Ouraga Obou critiqué par Hermann Aboa: "le droit au service du prince"

Vendredi 5 Septembre 2025

Le professeur Ouraga Obou, rédacteur principal de la Constitution de 2016, affiche désormais ouvertement son soutien politique au président Alassane Ouattara en vue de la présidentielle 2025.


Ouraga Obou critiqué par Hermann Aboa: "le droit au service du prince" © Crédit photo DR
Ouraga Obou a franchi le Rubicon. Il a appelé les parents à soutenir le Président Alassane Ouattara lors d'une récente intervention publique à Gagnoa. Cette prise de position marque un tournant dans la carrière de celui qui fut président du comité d'experts chargé de rédiger la nouvelle Constitution ivoirienne en 2016.

L'éminent juriste, professeur agrégé de droit public et de science politique, transforme ainsi son statut de technicien du droit en militant politique assumé. Cette évolution interroge sur l'indépendance intellectuelle de celui qui avait conçu le texte fondamental censé régir la vie démocratique ivoirienne.

Le paradoxe est saisissant. En novembre 2016, le même Ouraga Obou expliquait lors d'une conférence de presse pourquoi "Monsieur Ouattara ne peut pas être candidat. Et vouloir le faire, c'est chercher encore à créer l'instabilité et les affrontements en Côte d'Ivoire". Cette déclaration contrastait déjà avec la réalité de la candidature d'Ouattara en 2020.

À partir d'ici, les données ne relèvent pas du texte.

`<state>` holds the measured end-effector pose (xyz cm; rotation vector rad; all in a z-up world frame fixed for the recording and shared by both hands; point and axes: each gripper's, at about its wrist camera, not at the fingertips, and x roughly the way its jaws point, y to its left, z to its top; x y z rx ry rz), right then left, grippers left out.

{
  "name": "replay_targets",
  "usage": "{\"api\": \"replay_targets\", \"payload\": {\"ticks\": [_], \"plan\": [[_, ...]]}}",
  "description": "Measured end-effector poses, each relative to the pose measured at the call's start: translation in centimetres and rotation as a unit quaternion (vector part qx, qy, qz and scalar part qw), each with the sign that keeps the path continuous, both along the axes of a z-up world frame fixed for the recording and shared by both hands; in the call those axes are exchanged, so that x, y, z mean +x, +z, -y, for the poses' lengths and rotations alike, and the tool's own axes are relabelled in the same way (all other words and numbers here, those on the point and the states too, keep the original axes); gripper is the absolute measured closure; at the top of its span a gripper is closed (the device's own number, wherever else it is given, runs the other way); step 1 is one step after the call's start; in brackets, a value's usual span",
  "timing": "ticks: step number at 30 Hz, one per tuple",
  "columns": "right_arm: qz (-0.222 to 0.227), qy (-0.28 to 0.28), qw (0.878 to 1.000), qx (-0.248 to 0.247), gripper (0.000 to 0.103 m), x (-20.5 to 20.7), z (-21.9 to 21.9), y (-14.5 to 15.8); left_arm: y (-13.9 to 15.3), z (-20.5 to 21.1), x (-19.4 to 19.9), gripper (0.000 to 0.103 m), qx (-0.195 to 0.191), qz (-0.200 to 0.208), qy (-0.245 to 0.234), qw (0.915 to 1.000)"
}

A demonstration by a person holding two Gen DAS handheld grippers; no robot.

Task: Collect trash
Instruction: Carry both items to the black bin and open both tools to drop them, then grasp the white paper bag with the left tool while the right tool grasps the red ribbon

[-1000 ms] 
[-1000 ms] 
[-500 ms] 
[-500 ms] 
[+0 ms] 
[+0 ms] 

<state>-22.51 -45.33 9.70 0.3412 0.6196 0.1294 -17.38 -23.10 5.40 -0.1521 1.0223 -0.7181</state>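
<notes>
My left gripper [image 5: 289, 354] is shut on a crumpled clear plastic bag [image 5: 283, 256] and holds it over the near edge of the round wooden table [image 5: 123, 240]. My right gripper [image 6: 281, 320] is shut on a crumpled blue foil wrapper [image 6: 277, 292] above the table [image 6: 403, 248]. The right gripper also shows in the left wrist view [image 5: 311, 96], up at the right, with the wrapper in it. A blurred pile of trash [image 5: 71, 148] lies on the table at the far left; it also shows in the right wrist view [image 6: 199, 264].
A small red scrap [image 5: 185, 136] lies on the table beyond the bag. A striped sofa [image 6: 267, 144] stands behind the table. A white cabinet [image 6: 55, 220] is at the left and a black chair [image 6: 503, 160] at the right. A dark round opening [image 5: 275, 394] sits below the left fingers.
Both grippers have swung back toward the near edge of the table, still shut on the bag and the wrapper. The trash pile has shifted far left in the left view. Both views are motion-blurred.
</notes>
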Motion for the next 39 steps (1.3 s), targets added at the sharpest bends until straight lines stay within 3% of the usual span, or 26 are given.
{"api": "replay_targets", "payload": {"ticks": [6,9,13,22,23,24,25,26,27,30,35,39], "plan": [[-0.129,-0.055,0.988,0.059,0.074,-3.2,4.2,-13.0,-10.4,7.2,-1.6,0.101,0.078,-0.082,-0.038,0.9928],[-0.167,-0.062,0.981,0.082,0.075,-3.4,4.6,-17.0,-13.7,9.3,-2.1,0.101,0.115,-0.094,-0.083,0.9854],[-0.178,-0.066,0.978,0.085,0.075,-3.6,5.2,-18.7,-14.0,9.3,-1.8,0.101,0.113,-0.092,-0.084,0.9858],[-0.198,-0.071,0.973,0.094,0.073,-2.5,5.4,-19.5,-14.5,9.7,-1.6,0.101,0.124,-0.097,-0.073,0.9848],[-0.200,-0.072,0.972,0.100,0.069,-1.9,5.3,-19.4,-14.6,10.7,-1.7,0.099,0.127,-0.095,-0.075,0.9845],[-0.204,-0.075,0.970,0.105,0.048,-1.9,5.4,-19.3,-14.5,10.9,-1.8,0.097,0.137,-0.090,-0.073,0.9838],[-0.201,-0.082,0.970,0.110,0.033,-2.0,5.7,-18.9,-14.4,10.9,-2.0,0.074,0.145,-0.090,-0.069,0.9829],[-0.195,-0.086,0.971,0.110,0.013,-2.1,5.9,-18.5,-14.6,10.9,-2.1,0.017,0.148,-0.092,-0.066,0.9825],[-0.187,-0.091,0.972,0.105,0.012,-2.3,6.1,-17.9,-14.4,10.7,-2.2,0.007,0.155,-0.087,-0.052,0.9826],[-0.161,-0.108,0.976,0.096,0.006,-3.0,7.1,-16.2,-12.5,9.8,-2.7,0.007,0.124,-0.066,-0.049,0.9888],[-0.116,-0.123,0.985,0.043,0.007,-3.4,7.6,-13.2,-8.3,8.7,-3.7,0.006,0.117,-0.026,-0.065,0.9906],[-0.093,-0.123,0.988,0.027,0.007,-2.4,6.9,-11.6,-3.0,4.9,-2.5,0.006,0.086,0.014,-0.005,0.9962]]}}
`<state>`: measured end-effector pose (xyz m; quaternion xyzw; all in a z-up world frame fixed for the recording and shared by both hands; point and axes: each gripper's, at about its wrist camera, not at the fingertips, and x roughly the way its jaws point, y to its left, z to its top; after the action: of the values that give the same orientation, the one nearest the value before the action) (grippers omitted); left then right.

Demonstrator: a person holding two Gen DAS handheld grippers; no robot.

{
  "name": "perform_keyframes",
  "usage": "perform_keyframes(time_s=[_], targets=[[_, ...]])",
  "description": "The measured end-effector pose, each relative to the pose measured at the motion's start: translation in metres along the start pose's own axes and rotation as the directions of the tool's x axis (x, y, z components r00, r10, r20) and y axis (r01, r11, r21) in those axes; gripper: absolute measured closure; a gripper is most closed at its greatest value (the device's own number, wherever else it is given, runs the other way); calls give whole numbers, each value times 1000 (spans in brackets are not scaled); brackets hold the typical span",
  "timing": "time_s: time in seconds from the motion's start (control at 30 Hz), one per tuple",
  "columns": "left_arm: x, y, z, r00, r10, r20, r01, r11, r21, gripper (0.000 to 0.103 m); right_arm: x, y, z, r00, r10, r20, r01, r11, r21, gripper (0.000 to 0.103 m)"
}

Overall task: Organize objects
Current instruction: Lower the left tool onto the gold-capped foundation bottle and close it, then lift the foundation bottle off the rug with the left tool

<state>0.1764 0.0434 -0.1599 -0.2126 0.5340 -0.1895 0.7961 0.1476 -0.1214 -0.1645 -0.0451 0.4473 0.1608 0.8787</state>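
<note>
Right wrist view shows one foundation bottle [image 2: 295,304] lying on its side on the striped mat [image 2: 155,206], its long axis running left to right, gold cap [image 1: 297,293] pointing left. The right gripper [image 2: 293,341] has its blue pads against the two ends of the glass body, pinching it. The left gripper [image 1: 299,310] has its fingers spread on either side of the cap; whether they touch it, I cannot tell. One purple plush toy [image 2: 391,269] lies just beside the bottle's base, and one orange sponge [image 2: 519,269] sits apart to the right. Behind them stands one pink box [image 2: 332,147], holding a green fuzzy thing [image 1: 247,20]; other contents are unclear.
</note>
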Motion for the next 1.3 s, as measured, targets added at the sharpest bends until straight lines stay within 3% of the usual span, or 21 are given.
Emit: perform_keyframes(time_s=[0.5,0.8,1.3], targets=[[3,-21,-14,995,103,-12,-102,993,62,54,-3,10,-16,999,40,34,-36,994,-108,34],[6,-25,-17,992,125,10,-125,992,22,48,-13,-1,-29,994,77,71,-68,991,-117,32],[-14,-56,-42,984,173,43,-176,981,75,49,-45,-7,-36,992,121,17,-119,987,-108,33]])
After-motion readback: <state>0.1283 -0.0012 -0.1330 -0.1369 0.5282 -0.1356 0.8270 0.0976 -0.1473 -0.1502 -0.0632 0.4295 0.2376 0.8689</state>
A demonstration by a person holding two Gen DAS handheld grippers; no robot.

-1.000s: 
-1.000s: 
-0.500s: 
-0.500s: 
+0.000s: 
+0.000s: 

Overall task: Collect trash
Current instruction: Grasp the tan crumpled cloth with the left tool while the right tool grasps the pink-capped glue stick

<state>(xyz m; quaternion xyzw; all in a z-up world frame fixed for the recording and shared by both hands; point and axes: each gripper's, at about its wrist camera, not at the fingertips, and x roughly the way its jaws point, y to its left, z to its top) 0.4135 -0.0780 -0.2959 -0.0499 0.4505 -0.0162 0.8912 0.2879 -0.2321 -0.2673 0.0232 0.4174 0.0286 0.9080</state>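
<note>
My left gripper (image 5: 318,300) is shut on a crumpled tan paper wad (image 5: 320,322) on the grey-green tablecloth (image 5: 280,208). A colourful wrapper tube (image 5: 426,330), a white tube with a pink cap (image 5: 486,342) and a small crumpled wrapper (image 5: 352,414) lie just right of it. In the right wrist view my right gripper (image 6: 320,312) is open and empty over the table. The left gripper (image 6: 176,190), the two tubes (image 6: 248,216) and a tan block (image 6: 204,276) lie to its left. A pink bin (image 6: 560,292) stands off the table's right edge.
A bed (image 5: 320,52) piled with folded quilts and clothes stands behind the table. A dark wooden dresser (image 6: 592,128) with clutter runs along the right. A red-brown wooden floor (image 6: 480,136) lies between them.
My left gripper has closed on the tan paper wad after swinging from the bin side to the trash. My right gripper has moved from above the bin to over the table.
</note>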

Aujourd'hui, proche du chef de l'État et artisan discret de plusieurs réformes institutionnelles, il entend mettre son influence intellectuelle et son expérience au service de la légitimation juridique et politique d'une nouvelle candidature présidentielle.

La Constitution de 2016, adoptée par référendum le 30 octobre avec 93,4% de "oui", devait selon ses concepteurs apporter stabilité et consensus. Un texte clair, équilibré, qui garantisse les droits et les devoirs de tous les Ivoiriens et soit un gage de stabilité, promettait-on à l'époque.

Pourtant, ce texte est rapidement devenu source de divisions. L'interprétation de ses articles sur la limitation des mandats présidentiels a alimenté la crise politique de 2020, provoquant des affrontements qui ont fait plusieurs dizaines de morts. Pr Ouraga Obou a déclaré que le président Alassane Ouattara était bel et bien éligible à la présidentielle d'octobre 2020, contredisant ses propres déclarations antérieures.

Un engagement qui divise l'opinion

Cette conversion politique ne passe pas inaperçue. Les critiques fusent, notamment de l'opposition qui dénonce un manque de cohérence. "Un homme qui n'a pas le courage de ses opinions", selon certains cadres politiques qui pointent les contradictions du juriste. 

Pour le journaliste ivoirien Hermann Aboa, cette évolution confirme que "la Constitution n'a jamais été une forteresse de démocratie, mais une citadelle aux portes sélectives".

L'engagement partisan du professeur Ouraga Obou pose des questions importantes sur le rôle des intellectuels dans la construction démocratique. Quand le concepteur d'une loi fondamentale devient le défenseur d'un homme politique, l'institution constitutionnelle perd-elle sa neutralité ? Cette interrogation traverse désormais les débats ivoiriens à l'approche de l'élection présidentielle de 2025.

Le choix d'Ouraga Obou illustre les liens étroits entre savoir juridique et pouvoir politique en Côte d'Ivoire. Son parcours, de la faculté de droit aux couloirs du palais présidentiel, dessine les contours d'une République où les frontières entre expertise technique et engagement partisan s'estompent.